* _EXERCISE DIRECTIONS_: Every entry should be duplicated verbatim, and no picture may appear in the copy.

[RECORD SET — start]

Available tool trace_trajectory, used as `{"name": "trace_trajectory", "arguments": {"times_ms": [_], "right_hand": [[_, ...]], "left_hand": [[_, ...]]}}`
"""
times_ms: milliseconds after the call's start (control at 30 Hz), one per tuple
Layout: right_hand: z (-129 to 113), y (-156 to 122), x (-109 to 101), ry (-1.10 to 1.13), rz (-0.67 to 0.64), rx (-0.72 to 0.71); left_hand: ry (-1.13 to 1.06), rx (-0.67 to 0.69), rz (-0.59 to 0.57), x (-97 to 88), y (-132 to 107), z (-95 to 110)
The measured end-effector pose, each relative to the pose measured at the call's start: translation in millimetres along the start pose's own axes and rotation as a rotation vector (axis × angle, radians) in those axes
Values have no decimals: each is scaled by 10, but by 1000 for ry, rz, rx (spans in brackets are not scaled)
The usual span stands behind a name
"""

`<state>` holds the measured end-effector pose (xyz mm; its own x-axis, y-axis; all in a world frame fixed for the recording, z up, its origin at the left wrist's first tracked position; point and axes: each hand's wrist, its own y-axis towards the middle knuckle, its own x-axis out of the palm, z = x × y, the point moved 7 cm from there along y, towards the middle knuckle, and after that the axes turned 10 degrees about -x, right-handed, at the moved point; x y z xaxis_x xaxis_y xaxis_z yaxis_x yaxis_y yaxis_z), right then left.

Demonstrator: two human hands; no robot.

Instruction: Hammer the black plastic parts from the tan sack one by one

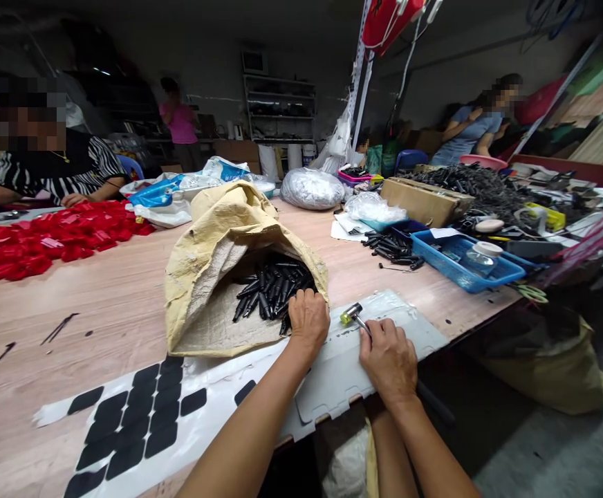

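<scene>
A yellowish woven sack (pixel 187 277) lies on its side with its mouth towards me. Inside is a pile of slim black plastic pieces (pixel 265 294). At the right edge of that mouth is my left hand (pixel 309 321), its fingers curled down beside the black pieces; what they hold is hidden. My right hand (pixel 389 356) is closed around the handle of a small hammer (pixel 352 314) with a metal and yellow head. The hammer is over a grey board (pixel 343 373) at the table's front edge.
White sheets with black rounded-square stickers (pixel 164 415) lie front left. Red pieces (pixel 47 238) are heaped before a seated person (pixel 63 166). A blue tray (pixel 467 270) with a jar, a cardboard box (pixel 420 200) and a dark heap (pixel 488 190) stand right. Two other people are further back.
</scene>
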<state>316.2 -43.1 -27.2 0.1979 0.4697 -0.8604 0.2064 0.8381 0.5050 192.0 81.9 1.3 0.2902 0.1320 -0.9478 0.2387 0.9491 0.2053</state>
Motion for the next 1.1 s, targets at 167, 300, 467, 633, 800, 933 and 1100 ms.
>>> {"name": "trace_trajectory", "arguments": {"times_ms": [167, 300, 467, 633, 800, 933, 1100], "right_hand": [[-3, -3, -17, -5, 8, -11], [-14, 0, -43, -8, 5, -27], [-16, 1, -45, 1, 5, -27], [15, -13, -3, 32, 10, -2], [33, -25, 21, 39, 16, -19], [27, -29, 36, 20, 9, -46], [61, -10, 73, 45, -26, -39]], "left_hand": [[-5, -11, -40, 36, -63, 78], [-22, -17, -49, -28, -125, 36], [-269, -52, -64, -297, -364, -371], [-463, -47, -150, -415, -778, -910], [-505, -60, -204, -303, -996, -1206], [-539, -50, -152, -248, -1015, -1251], [-514, -35, -111, -227, -1032, -1245]]}}
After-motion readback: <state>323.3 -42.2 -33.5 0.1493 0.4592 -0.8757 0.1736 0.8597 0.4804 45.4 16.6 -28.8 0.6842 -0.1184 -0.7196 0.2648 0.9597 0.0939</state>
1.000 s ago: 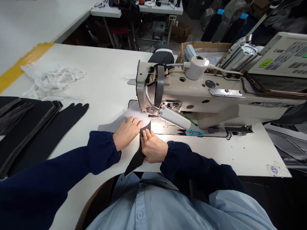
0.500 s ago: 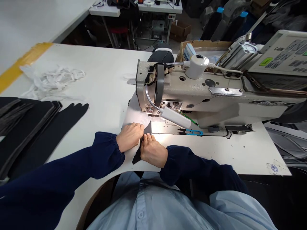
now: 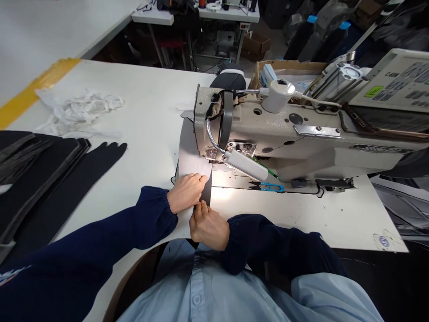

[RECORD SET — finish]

* _ANSWER BOX_:
Available tool trace_trajectory, used as `{"name": "trace_trajectory", "arguments": {"times_ms": [_], "right_hand": [[_, ...]], "left_hand": [[_, ...]]}}`
"""
times_ms: milliseconds after the call's start (control at 30 Hz), one per tuple
Layout: right_hand: z (-129 to 113), y (-156 to 122), x (-109 to 101), ry (-1.10 to 1.13), rz (-0.67 to 0.64), rx (-0.72 to 0.71); left_hand: ry (-1.13 to 1.06), rx (-0.67 to 0.69), rz (-0.59 to 0.57), x (-97 to 88), y (-132 to 107), z (-95 to 110)
The measured end-effector pose, each relative to the pose measured at the call's start: translation in millimetres along the start pose's own axes and rotation as a rotation vector (axis × angle, radians) in those axes
Values have no decimals: each is scaled by 10, but by 1000 for ry, rz, rx (spans in brackets are not scaled)
The usual span stands behind a name
"""

`<state>` holds the measured end-effector pose (xyz mm; its own x-axis, y-axis; all in a world frame fixed for the recording, z up, its origin at the left wrist's first tracked position; point and axes: each hand's wrist, its own y-axis towards the middle knuckle, its own x-axis out of the palm, z = x × y, the point moved 7 cm from there along y, towards the middle knuckle, and after that the axes turned 10 degrees about -x, right-handed, at the moved point; x y z xaxis_x xaxis_y xaxis_z yaxis_x yaxis_y yaxis_z), right then left.

Demonstrator: two human hands; no robot.

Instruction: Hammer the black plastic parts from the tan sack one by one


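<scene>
A yellowish woven sack (pixel 187 277) lies on its side with its mouth towards me. Inside is a pile of slim black plastic pieces (pixel 265 294). At the right edge of that mouth is my left hand (pixel 309 321), its fingers curled down beside the black pieces; what they hold is hidden. My right hand (pixel 389 356) is closed around the handle of a small hammer (pixel 352 314) with a metal and yellow head. The hammer is over a grey board (pixel 343 373) at the table's front edge.
White sheets with black rounded-square stickers (pixel 164 415) lie front left. Red pieces (pixel 47 238) are heaped before a seated person (pixel 63 166). A blue tray (pixel 467 270) with a jar, a cardboard box (pixel 420 200) and a dark heap (pixel 488 190) stand right. Two other people are further back.
</scene>
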<state>316.2 -43.1 -27.2 0.1979 0.4697 -0.8604 0.2064 0.8381 0.5050 192.0 81.9 1.3 0.2902 0.1320 -0.9478 0.2387 0.9491 0.2053</state>
Motion for the next 1.1 s, targets at 167, 300, 467, 633, 800, 933 and 1100 ms.
>>> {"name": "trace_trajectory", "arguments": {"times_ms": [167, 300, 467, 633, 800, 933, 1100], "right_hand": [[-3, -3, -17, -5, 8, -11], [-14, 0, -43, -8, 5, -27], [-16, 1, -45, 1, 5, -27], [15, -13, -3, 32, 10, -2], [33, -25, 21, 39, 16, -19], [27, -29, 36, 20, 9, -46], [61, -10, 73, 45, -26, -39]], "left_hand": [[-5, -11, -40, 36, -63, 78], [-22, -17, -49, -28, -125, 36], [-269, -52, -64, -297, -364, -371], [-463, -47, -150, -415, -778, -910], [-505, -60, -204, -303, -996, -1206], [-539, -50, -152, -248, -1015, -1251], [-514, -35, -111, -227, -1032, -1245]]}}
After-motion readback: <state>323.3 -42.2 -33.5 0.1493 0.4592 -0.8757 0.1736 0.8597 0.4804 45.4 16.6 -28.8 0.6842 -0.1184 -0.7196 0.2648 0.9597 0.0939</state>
1.000 s ago: 
0.500 s ago: 
now: 

This output is now finished.